§ **EXERCISE GOAL**:
Please copy every line with the string "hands" from the entries below.
++++ EXTRACTED INFORMATION ++++
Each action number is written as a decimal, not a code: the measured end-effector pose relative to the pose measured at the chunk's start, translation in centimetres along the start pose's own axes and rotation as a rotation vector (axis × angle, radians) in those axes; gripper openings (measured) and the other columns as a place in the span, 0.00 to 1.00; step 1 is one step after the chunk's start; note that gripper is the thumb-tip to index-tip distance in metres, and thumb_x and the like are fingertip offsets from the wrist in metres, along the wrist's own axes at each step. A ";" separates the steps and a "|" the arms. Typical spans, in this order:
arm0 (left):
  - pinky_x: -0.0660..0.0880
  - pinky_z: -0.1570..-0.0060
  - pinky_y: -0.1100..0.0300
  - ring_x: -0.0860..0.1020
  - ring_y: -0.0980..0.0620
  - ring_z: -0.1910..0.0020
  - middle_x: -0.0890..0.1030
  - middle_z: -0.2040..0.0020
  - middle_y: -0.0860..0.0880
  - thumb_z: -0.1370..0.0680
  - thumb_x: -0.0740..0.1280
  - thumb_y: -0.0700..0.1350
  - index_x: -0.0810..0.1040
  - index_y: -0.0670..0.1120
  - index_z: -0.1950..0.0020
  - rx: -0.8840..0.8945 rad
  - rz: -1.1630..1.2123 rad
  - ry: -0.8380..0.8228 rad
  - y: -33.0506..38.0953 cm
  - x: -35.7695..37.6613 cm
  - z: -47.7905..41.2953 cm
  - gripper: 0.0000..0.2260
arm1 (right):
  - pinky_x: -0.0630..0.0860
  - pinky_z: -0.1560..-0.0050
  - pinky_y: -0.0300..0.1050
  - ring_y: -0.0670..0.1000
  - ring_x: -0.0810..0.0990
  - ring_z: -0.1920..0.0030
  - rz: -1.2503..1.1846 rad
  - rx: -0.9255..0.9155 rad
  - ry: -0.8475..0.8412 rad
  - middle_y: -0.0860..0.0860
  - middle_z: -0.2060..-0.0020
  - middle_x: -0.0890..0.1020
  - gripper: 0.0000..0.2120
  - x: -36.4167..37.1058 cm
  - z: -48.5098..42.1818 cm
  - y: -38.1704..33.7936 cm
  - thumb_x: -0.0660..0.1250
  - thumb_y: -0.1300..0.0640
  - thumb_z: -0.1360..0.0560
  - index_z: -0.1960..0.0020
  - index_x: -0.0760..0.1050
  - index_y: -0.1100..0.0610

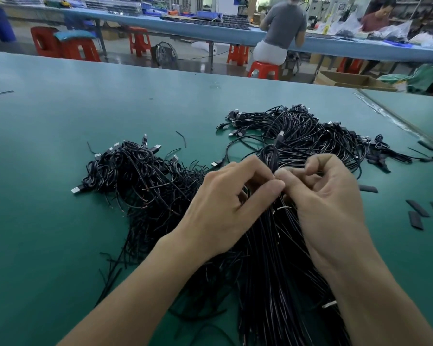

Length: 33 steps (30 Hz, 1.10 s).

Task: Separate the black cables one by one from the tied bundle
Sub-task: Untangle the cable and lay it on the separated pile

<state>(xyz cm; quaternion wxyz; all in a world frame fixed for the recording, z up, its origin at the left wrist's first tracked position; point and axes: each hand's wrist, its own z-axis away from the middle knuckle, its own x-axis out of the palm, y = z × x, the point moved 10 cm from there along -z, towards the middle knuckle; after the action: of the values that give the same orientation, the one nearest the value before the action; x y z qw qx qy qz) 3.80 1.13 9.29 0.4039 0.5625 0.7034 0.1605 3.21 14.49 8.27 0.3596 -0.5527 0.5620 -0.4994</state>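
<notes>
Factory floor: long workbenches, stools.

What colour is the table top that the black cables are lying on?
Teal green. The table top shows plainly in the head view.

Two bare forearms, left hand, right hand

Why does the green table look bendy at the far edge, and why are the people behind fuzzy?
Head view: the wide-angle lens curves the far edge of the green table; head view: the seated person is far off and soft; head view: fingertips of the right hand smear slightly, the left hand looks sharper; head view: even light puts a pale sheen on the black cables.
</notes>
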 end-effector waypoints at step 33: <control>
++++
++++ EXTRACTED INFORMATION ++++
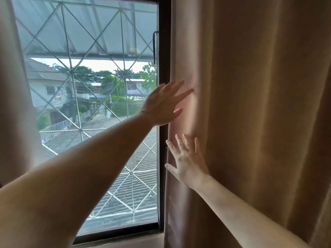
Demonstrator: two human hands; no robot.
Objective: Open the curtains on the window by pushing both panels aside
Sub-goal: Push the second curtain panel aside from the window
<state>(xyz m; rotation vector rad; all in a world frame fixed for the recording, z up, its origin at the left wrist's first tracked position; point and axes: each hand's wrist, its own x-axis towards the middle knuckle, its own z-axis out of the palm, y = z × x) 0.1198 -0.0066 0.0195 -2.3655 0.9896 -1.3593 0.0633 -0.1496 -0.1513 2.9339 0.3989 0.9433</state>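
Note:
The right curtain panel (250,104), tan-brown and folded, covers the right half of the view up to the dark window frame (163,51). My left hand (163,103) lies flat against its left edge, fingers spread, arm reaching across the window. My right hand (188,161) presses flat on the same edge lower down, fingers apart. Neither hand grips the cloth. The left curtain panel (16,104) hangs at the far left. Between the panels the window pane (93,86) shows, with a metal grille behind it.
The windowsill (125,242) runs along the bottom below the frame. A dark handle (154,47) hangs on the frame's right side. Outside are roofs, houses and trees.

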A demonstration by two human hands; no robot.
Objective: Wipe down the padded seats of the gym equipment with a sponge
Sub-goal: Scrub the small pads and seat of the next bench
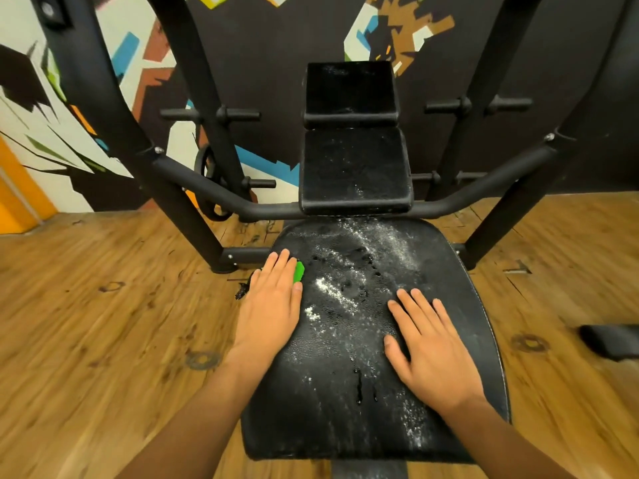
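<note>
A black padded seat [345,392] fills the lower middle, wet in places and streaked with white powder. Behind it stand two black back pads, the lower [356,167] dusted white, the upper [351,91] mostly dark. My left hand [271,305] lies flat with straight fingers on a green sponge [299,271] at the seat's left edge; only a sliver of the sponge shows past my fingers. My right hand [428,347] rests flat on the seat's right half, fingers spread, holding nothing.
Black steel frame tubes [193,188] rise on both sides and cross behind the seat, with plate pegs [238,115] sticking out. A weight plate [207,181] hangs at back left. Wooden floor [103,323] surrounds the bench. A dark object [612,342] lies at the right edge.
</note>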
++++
§ **TASK ANSWER**:
Demonstrator: two human hands; no robot.
A demonstration by two human hands; no robot.

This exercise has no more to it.